35. Ibu

598 44 3
                                    

Bismillahirrahmanirrahim...

Assalamualaikum halo semuanya!!!

Apa kabar?

Tandai kalau ada yg typo yaaa!

Happy Reading ❤️

Hari ini ibuku kembali berkunjung ke rumahku saat setelah dzuhur. Tau banget beliau sama jadwalku sekarang.

Sejujurnya, ada hati kecilku yang berkata bahwa ibuku tidak benar-benar berniat memperbaiki hubunganku dengannya. Namun, aku berusaha menepisnya.

Bukannya apa, takut hal tersebut justru datang dari jin atau iblis yang berusaha membuat hubunganku dengan ibuku kembali buruk.

“Ibu udah makan siang?” Tanyaku pada ibuku yang baru saja duduk di sofa.

“Udah, ibu ke sini kebetulan pengen curhat sama kamu, Sya, boleh?” Tutur ibuku yang membuatku menganggukkan kepalaku dan tersenyum pada beliau.

“Jadi gini, Sya. Sebetulnya, perusahaan suami ibu kembali bangkrut setelah dulu di topang uang hasil pinjaman. Sekarang, harus di topang lagi supaya perusahaan kami enggak gulung tikar, Sya.” Ibuku memulai acara mencurahkan isi hatinya.

Aku sendiri karena bingung ingin menanggapi bagaimana akhirnya diam menyimak sampai ibuku selesai berbicara.

“Mana lagi kemarin Prita kecelakaan dan harus di rawat inap di rumah sakit. Padahal posisinya sekarang keluarga ibu benar-benar ke lilit utang, Sya. Karena memang kami enggak punya uang lagi. Sampai biaya rumah sakit Prita aja ibu harus pinjam.” Lanjut ibuku.

Terlihat, beliau mulai menarik nafasnya sejenak. “Kamu inget enggak waktu ibu datang pertama kalinya ketemu kamu lagi untuk pinjam uang di ayah kamu?” aku membalas dengan anggukan kepala atas pertanyaan ibuku.

“Nah, karena ayah kamu enggak pinjemin, akhirnya ibu pinjam di tempat lain, dan itu bunganya gede banget, Sya. Sampai sekarang, utang itu belum lunas. Ditambah lagi, kemarin suami ibu, kembali pinjam uang supaya perusahaan enggak gulung tikar, Sya. Makin banyak utangnya, Sya, ibu sampai bingung banget. Sakit kepala ibu mikirinya.” Ungkap ibuku.

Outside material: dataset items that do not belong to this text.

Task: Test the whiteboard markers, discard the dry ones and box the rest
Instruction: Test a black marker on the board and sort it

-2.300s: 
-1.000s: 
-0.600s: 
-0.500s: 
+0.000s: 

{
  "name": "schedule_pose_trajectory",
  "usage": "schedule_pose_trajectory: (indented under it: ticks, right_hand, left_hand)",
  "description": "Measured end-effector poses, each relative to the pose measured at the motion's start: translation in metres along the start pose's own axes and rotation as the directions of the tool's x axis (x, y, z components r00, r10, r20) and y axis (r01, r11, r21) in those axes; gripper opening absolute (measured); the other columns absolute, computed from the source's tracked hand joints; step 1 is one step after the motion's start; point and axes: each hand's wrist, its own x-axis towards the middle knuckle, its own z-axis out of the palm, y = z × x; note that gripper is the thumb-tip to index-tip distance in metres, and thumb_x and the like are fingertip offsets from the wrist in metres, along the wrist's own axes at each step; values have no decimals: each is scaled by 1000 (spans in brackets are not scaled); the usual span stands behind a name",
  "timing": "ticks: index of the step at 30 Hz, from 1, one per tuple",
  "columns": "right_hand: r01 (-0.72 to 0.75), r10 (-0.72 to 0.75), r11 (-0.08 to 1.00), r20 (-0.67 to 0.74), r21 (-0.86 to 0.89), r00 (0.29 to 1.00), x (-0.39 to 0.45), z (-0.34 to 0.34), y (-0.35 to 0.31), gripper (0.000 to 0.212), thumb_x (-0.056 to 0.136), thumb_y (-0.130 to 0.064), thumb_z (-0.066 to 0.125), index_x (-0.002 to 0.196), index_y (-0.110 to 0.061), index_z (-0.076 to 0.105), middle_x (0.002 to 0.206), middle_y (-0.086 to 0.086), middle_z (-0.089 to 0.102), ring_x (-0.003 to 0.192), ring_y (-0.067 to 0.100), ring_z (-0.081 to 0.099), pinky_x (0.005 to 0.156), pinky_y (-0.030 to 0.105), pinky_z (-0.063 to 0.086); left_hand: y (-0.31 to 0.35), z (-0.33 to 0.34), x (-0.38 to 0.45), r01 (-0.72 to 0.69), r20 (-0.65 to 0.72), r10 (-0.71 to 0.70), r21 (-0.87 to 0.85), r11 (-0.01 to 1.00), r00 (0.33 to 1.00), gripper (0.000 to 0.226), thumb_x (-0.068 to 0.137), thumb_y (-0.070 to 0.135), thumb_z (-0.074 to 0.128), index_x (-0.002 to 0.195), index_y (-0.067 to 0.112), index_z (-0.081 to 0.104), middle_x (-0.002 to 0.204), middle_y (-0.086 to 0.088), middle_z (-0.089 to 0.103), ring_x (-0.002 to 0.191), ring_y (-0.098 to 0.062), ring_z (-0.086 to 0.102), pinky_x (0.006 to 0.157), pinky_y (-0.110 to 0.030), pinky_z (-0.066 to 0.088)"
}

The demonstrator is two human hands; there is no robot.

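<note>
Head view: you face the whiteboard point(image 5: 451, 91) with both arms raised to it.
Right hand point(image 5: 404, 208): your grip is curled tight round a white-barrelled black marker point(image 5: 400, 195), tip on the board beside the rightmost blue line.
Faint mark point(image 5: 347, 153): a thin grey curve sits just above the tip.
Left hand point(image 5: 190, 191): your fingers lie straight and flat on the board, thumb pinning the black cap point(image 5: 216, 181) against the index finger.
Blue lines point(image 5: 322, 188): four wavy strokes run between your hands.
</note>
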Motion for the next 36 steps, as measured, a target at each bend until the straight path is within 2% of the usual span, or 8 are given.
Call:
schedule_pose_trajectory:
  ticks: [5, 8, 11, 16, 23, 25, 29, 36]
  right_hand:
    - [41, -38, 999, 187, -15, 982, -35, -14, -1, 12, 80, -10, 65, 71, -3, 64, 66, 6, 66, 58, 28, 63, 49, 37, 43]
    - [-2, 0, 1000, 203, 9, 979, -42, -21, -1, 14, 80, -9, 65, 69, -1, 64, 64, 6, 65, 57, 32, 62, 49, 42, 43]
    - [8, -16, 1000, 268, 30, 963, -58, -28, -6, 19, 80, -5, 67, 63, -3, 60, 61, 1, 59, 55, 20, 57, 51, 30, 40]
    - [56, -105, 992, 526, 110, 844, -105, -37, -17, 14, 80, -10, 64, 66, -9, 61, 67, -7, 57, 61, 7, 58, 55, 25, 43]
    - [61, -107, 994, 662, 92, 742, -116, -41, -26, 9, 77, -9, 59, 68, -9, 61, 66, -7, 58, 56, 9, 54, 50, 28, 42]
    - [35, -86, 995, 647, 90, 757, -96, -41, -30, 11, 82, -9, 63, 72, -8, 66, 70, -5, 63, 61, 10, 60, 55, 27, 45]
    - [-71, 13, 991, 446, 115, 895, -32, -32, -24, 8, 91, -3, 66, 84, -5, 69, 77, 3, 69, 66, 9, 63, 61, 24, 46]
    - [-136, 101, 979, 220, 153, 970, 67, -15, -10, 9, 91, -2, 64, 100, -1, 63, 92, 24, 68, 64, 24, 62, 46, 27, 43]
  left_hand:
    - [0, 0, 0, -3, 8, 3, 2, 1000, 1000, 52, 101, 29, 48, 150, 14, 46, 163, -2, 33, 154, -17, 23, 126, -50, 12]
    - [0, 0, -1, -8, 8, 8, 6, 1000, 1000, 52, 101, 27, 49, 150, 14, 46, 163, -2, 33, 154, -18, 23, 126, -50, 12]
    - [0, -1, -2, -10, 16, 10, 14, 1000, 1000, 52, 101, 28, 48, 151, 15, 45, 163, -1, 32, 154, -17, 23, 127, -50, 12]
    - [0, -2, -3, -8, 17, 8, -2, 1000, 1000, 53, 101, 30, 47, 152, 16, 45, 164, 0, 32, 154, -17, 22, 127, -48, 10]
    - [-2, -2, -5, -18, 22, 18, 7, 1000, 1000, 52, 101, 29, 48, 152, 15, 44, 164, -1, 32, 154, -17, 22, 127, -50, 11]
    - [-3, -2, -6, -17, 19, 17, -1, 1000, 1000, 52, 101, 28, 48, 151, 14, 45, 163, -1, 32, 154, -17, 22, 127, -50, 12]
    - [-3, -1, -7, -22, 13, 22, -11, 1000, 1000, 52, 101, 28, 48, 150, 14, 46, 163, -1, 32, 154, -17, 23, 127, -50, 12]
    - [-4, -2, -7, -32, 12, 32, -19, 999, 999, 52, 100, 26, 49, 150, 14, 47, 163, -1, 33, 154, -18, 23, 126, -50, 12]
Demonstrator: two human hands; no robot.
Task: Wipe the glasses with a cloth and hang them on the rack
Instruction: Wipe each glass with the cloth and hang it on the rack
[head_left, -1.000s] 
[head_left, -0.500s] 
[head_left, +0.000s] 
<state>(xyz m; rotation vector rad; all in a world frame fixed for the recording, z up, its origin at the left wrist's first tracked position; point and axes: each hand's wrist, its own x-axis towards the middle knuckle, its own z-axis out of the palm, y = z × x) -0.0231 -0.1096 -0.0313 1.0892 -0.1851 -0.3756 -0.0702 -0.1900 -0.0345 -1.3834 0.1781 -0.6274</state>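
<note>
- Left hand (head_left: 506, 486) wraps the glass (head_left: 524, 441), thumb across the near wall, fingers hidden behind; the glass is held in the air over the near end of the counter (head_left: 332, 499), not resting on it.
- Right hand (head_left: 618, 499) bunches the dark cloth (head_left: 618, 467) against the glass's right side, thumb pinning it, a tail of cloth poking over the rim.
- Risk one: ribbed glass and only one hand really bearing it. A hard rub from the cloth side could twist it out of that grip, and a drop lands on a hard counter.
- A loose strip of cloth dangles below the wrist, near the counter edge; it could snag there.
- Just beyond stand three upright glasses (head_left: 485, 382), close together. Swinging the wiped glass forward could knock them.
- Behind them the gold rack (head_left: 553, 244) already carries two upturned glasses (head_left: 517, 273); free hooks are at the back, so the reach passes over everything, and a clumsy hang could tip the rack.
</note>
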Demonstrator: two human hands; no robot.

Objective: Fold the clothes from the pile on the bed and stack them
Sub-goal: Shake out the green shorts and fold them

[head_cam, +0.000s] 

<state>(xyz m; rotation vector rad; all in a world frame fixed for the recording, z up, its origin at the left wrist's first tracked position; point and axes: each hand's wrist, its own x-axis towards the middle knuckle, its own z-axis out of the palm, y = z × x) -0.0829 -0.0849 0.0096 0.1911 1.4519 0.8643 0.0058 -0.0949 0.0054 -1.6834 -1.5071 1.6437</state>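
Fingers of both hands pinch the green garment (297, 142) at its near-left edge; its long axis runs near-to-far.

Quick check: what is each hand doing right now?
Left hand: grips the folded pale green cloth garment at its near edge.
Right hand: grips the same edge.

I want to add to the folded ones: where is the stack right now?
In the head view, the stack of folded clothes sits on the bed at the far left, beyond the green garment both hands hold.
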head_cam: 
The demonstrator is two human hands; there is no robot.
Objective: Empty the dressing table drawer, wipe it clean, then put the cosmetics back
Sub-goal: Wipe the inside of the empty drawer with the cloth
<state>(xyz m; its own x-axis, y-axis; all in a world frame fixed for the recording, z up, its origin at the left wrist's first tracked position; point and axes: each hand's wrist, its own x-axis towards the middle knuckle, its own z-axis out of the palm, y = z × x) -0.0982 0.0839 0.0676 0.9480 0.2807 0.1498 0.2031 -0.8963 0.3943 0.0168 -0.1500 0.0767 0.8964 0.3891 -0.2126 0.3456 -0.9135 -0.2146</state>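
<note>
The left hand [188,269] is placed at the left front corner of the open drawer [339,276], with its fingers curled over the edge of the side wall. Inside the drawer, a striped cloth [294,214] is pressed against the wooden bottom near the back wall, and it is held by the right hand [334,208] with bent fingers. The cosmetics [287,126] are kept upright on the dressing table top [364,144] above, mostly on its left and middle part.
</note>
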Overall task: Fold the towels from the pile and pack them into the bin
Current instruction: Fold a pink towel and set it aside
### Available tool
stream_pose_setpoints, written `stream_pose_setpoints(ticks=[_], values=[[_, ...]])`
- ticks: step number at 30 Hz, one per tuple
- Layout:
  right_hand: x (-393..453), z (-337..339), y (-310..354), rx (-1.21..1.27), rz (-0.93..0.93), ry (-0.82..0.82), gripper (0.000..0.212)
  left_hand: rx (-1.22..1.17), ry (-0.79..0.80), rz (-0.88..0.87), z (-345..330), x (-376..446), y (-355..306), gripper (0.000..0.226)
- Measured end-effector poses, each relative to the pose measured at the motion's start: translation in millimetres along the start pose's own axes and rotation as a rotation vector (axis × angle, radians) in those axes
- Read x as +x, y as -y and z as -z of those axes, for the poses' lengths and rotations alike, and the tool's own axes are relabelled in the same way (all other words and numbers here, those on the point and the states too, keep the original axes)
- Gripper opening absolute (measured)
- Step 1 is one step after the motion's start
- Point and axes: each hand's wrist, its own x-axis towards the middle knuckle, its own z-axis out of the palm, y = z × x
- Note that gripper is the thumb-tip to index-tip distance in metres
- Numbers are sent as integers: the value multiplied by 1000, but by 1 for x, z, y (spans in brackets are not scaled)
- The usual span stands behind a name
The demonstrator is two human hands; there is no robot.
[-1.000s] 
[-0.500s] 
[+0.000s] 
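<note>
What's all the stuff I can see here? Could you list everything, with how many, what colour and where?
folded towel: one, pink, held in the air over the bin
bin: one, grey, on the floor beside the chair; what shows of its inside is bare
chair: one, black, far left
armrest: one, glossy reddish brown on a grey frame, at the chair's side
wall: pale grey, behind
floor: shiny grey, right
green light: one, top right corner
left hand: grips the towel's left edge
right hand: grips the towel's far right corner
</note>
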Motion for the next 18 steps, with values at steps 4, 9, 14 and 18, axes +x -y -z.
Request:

“Belum lagi nih, Sya, ternyata adik kamu yang bungsu ternyata main judi online selama ini, dan ngutang juga, enggak main-main, Sya, sampai 10 juta!” tambah ibuku.

Aku yang mendengarnya saja sumpah mumet banget. Pasti angka utangnya tidak sedikit. Aku benar-benar prihatin dengan kondisi ibuku. Beliau terlilit utang yang nominalnya sangat besar.

“Nah, maka dari itu, Sya. Ibu mau minta tolong sama kamu, boleh?” tanya ibuku sembari menatap ke arahku dengan matanya yang berkaca-kaca. Meskipun aku sangat prihatin, aku tidak langsung mengiyakan melainkan bertanya terlebih dahulu, walaupun ada instingku yang berkata buruk tentang ibuku.

“Minta tolong apa, Bu? Sekiranya kalau aku bisa bantu, Insya Allah bakal di bantu.” Jawabku seraya tersenyum tipis.

Isak tangis ibuku mulai terdengar. “Ibu boleh pinjam uang sama kamu enggak, Sya? Ibu benar-benar udah enggak tau mau pinjam ke siapa lagi, Sya. Temen-temen ibu enggak ada yang mau bantuin.” Kata ibuku.

Aku berpikir sejenak, mengira-ngira berapa nominal yang ingin ibuku pinjam. “Ibu mau pinjam berapa memangnya, Bu?” tanyaku memastikan.

“500 juta aja, Sya. Ibu mohon!” jawaban dari ibuku tersebut benar-benar membuatku syok. Setengah milyar beliau ucapkan kata ‘saja’, Ya Allah...

“Ya Allah, Bu. Aku mana punya uang segitu banyaknya. Maaf Bu, Isya enggak bisa pinjamkan.” Kataku.

“Masa enggak punya, Sya? Ya Allah, Sya kamu enggak kasian sama ibu yang ke lilit utang?” timpal ibuku.